Chapter 5 DUXC transcriptome compared to early embryo transcriptome profile
We compared DUXC transcriptome to homologs of the early mouse and human embryo transcriptome to determine whether DUXC transcritome is enriched for genes expressed in the early embryo. Using the homologs of mouse 2C-like signature (Tomohiko Akiyama and Ko 2015), GSEA suggested that that DUXC transcriptome is enriched for genes expressed in the homologs of mouse 2C-like.
Load datasets
pkg_dir <- "~/CompBio/canFam3.DuxFamily"
source(file.path(pkg_dir, "scripts", "load_lib_dataset.R"))
suppressPackageStartupMessages(library(latex2exp))
load(file.path(pkg_dir, "data", "canine_human_mouse_ensOrtholog.rda"))
load(file.path(pkg_dir, "data", "human_mouse_ensOrtholog.rda"))
Tool: hypergeometric test
# hypergeometric test
.hypergeometric <- function(x, k, universe, selected) {
white_ball <- length(selected)
black_ball <- length(universe) - white_ball
prob <- dhyper(x=x, m=white_ball, n=black_ball, k=k, log = FALSE)
expected <- k * white_ball/(white_ball+black_ball)
return(c(total=black_ball+white_ball, up_regulated=white_ball,
gene_set=k, up_reg_geneset=x,
expected=expected, prob=prob))
}
5.1 Mouse 2C-like signature
Out of 466 genes from mouse 2C-like signature, 292 have homologs in canine. 58 out 292 (20%) are positively affected by DUXC in canine; GSEA gave p-value \(7e-9\) suggested that DUXC transcriptome is enriched for the genes of 2C-like signature.
# get 2C-like gene signature (Akiyama 2015) and homologs in canine
load(file.path(data_dir, "z4_ensembl.rda"))
z4_ensembl <- z4_ensembl %>% rename(MOUSE_ENSEMBL = ENSEMBL)
mouse2C_homolog <- canine_human_mouse_ensOrtholog %>%
#dplyr::select(ensembl_gene_id, mmusculus_homolog_ensembl_gene, mmusculus_homolog_associated_gene_name) %>%
rename(CANINE_ENSEMBL=ensembl_gene_id, MOUSE_ENSEMBL=mmusculus_homolog_ensembl_gene,
HUMAN_ENSEMBL=hsapiens_homolog_ensembl_gene) %>%
dplyr::filter(MOUSE_ENSEMBL != "", !duplicated(MOUSE_ENSEMBL), !duplicated(CANINE_ENSEMBL)) %>%
inner_join(z4_ensembl, by="MOUSE_ENSEMBL") %>%
left_join(CinC, by="CANINE_ENSEMBL") %>%
left_join(MinM, by="MOUSE_ENSEMBL") %>%
left_join(HinH, by="HUMAN_ENSEMBL") %>%
dplyr::mutate(CinC_up = CinC_padj < 0.05 & CinC_logFC > 0) %>%
dplyr::mutate(MinM_up = MinM_padj < 0.05 & MinM_logFC > 0) %>%
dplyr::mutate(HinH_up = HinH_padj < 0.05 & HinH_logFC > 0)
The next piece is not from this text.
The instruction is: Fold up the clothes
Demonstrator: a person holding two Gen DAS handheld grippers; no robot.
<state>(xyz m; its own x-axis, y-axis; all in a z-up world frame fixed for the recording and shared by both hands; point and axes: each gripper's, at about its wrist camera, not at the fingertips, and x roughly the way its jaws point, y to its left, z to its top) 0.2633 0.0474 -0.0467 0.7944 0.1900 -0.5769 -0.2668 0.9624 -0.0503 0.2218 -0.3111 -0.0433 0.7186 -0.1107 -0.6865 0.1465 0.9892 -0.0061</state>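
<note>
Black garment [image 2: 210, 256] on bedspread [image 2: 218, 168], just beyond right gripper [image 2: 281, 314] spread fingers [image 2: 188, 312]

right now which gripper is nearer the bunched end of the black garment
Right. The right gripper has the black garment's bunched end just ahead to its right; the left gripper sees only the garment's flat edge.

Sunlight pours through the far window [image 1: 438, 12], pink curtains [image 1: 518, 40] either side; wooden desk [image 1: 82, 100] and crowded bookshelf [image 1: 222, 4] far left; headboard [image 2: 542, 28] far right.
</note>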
universe <- pull(CinC, CANINE_ENSEMBL)
selected <- CinC %>% dplyr::filter(CinC_logFC > 0, CinC_padj < 0.05) %>% pull(CANINE_ENSEMBL)
x <- sum(mouse2C_homolog$CinC_up, na.rm=TRUE)
k <- nrow(mouse2C_homolog)
prob <- .hypergeometric(x=x, k=k, universe=universe, selected=selected)
prob
## total up_regulated gene_set up_reg_geneset expected
## 1.70750e+04 1.56200e+03 2.92000e+02 5.80000e+01 2.67118e+01
## prob
## 6.99034e-09
pearson <- mouse2C_homolog %>%
dplyr::filter(!is.na(MinM_logFC), !is.na(CinC_logFC)) %>%
summarise(pearson = cor(MinM_logFC, CinC_logFC))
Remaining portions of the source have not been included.